Hangyu Ye, Weiying Xie, Yunsong Li, Leyuan Fang

Published: 01 Jan 2025, Last Modified: 21 May 2025AAAI 2025EveryoneRevisionsBibTeXCC BY-SA 4.0

Abstract: Distributed machine learning (DML) is promising for training large models on large datasets. In DML, multiple workers collaborate on the training of neural networks, significantly reducing the time required for neural network training. The efficiency of DML is heavily influenced by communication, making it crucial to balance the trade-off between communication cost and model performance in current research. Local methods are excellent at reducing communication costs, yet face degradation in accuracy and generalizability.

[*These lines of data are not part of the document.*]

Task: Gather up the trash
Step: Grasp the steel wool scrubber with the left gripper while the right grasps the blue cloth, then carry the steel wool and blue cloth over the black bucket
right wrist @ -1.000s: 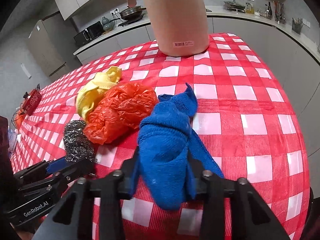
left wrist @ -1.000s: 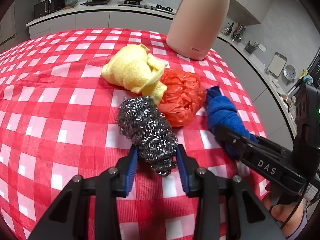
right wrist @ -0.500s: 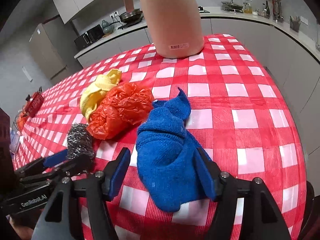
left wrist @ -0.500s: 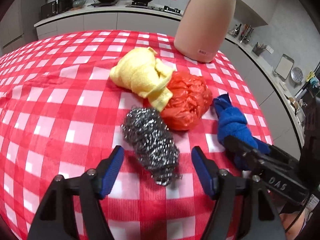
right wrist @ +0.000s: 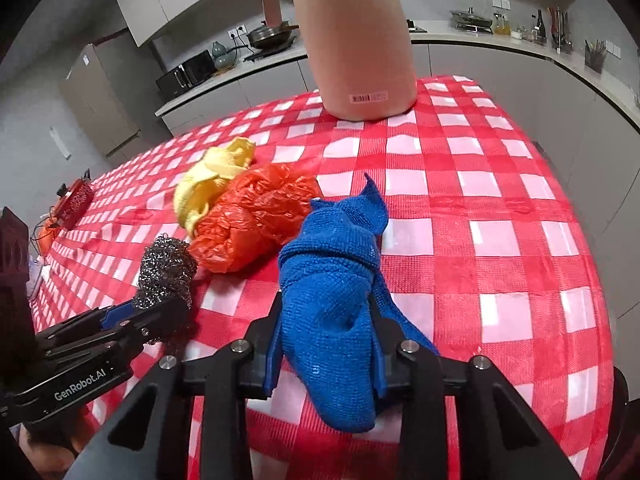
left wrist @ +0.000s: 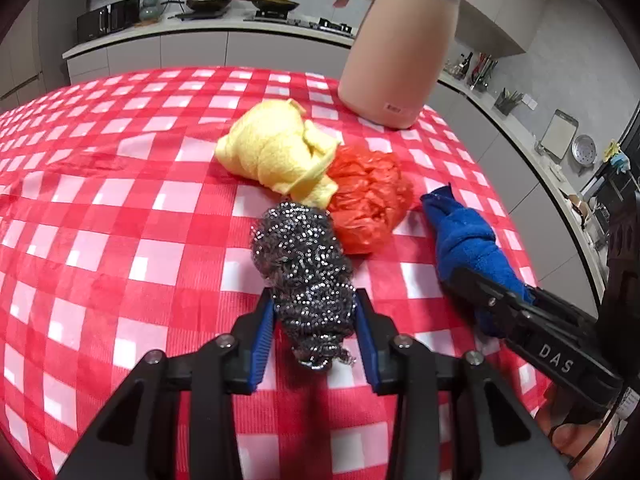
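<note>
Clamping the grey steel-wool scouring pad [left wrist: 308, 272] between blue pads, the left hand-held gripper [left wrist: 316, 320] rests low on the counter's red-and-white checked cloth [left wrist: 100, 220]. The right hand-held gripper [right wrist: 326, 344] squeezes the knotted blue microfibre cloth [right wrist: 336, 276]. At twelve o'clock of the pad lie a crumpled yellow cloth [left wrist: 276, 148] and an orange plastic bag [left wrist: 368, 200], touching. A tall pink jug [left wrist: 400, 52] stands beyond, before grey kitchen cabinets [left wrist: 192, 48].
</note>
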Tool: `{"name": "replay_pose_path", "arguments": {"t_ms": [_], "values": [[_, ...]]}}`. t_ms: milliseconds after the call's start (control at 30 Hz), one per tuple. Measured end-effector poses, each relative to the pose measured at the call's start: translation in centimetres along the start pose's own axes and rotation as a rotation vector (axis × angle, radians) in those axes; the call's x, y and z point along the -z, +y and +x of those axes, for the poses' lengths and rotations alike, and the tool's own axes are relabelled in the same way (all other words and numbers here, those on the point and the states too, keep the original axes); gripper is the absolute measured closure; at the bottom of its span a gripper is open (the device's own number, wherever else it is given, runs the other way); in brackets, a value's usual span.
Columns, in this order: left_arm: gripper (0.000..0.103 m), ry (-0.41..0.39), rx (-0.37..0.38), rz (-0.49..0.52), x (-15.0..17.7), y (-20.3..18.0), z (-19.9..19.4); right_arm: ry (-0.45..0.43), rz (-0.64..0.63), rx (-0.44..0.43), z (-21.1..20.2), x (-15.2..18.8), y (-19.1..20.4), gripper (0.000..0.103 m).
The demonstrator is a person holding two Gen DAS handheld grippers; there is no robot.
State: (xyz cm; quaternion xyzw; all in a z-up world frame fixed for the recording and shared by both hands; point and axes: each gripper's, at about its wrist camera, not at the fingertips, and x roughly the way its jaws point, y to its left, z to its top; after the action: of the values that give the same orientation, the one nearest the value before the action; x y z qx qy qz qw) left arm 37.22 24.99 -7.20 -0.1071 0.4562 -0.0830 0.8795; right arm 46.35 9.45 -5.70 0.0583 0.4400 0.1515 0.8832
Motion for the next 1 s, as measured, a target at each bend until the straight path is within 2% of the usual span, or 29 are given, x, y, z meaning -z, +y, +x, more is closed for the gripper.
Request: {"name": "replay_pose_path", "arguments": {"t_ms": [467, 767, 1000], "values": [[0.063, -0.067, 0.048, 0.054, 1.8, -5.6, -4.5, -0.100, 0.039, -0.024, -8.9, 2.4, -2.9, 0.066], [0.063, -0.069, 0.141, 0.150, 3.0, -13.7, -4.8, -0.161, 0.113, 0.031, -15.2, 5.5, -9.0, 0.066], [0.063, -0.031, 0.242, 0.241, 4.1, -20.6, -3.3, -0.181, 0.206, 0.103, -19.2, 8.3, -15.2, 0.066]]}}
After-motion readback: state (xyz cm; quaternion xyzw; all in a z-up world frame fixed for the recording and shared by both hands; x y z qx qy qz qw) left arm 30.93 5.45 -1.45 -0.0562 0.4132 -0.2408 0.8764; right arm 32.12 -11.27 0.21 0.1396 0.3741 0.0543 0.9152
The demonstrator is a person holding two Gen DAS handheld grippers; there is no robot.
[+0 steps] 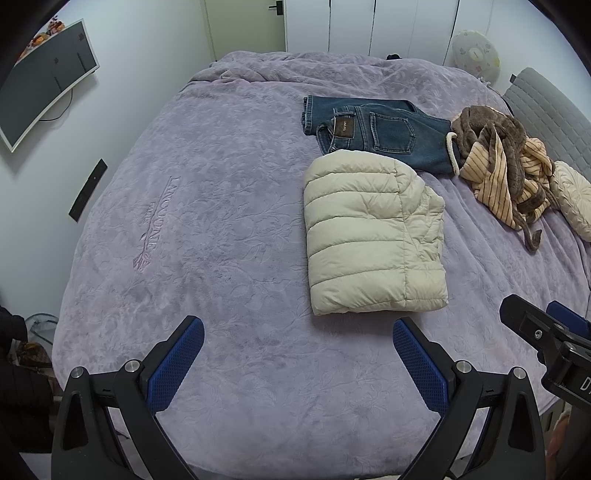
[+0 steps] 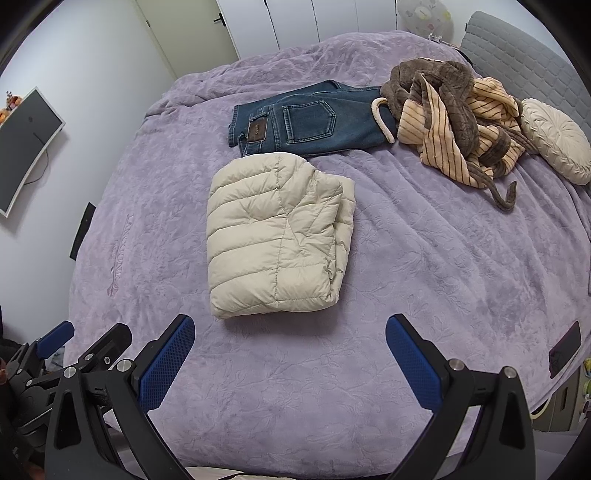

Indeed, global knowledge is valuable for improving performance in local methods. However, the theoretical analysis of global knowledge validity is lacking, and global knowledge can currently only be used in the global aggregation of local methods due to communication limitations and staleness. To this end, in this paper, we establish the mechanism of global knowledge guidance and propose Adaptive Global Knowledge Guided Distributed Stochastic Gradient Descent (AdaGK-SGD) to extend the guidance of global knowledge to the whole distributed training process without any additional communication. Specifically, we define the maximum lifetime of global knowledge based on the mechanism, and establish a correlation between the maximum lifetime and the validity of global knowledge to circumvent the adverse effects of global knowledge staleness. The Maximum Lifetime of Global Knowledge module of our algorithm can be applied separately to other algorithms. In addition, considering the application, we provide a straightforward and efficient strategy for achieving the maximum lifetime adaptive setting. We establish the convergence rate of AdaGK-SGD for convex and non-convex scenarios. Numerically, we find that AdaGK-SGD can significantly improve the accuracy and generalizability of distributed algorithms compared with existing methods.